Your task: Retype the data below without altering anything.

=== Information supplied ===

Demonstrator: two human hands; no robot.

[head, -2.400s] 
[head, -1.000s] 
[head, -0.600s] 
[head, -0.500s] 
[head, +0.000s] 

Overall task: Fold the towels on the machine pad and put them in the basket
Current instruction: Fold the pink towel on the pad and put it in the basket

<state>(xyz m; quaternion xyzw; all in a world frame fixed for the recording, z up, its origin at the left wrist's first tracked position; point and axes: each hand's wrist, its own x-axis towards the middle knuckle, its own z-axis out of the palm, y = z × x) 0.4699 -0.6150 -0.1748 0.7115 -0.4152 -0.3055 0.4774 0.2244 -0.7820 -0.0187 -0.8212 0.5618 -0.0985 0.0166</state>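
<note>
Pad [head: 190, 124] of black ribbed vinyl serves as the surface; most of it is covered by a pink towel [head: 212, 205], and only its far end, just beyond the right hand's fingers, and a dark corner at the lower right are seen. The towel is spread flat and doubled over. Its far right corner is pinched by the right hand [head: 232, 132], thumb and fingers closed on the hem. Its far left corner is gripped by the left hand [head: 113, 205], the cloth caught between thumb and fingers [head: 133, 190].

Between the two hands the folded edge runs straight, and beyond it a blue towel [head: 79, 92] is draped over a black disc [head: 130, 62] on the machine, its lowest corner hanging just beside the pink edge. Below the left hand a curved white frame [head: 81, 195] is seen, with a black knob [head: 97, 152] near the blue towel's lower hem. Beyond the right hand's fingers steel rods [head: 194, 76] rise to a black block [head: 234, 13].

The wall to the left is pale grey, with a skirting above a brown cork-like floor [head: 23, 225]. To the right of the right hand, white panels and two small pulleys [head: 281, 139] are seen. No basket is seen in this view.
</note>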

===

Solution to this problem:
Demonstrator: two human hands; no robot.

[head, -2.400s] 
[head, -1.000s] 
[head, -0.600s] 
[head, -0.500s] 
[head, +0.000s] 

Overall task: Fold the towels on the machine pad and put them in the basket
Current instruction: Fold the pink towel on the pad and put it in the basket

<state>(xyz m; quaternion xyzw; all in a world frame fixed for the recording, z up, its origin at the left wrist's first tracked position; point and axes: each hand's wrist, its own x-axis towards the middle knuckle, its own z-axis out of the palm, y = z × x) 0.4699 -0.6150 -0.1748 0.7115 -0.4152 -0.3055 0.4774 0.2244 -0.7820 -0.0187 -0.8212 0.5618 -0.0985 0.0166</state>
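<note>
Pad [head: 190, 124] of black ribbed vinyl serves as the surface; most of it is covered by a pink towel [head: 212, 205], and only its far end, just beyond the right hand's fingers, and a dark corner at the lower right are seen. The towel is spread flat and doubled over. Its far right corner is pinched by the right hand [head: 232, 132], thumb and fingers closed on the hem. Its far left corner is gripped by the left hand [head: 113, 205], the cloth caught between thumb and fingers [head: 133, 190].

Between the two hands the folded edge runs straight, and beyond it a blue towel [head: 79, 92] is draped over a black disc [head: 130, 62] on the machine, its lowest corner hanging just beside the pink edge. Below the left hand a curved white frame [head: 81, 195] is seen, with a black knob [head: 97, 152] near the blue towel's lower hem. Beyond the right hand's fingers steel rods [head: 194, 76] rise to a black block [head: 234, 13].

The wall to the left is pale grey, with a skirting above a brown cork-like floor [head: 23, 225]. To the right of the right hand, white panels and two small pulleys [head: 281, 139] are seen. No basket is seen in this view.
</note>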

This answer is complete.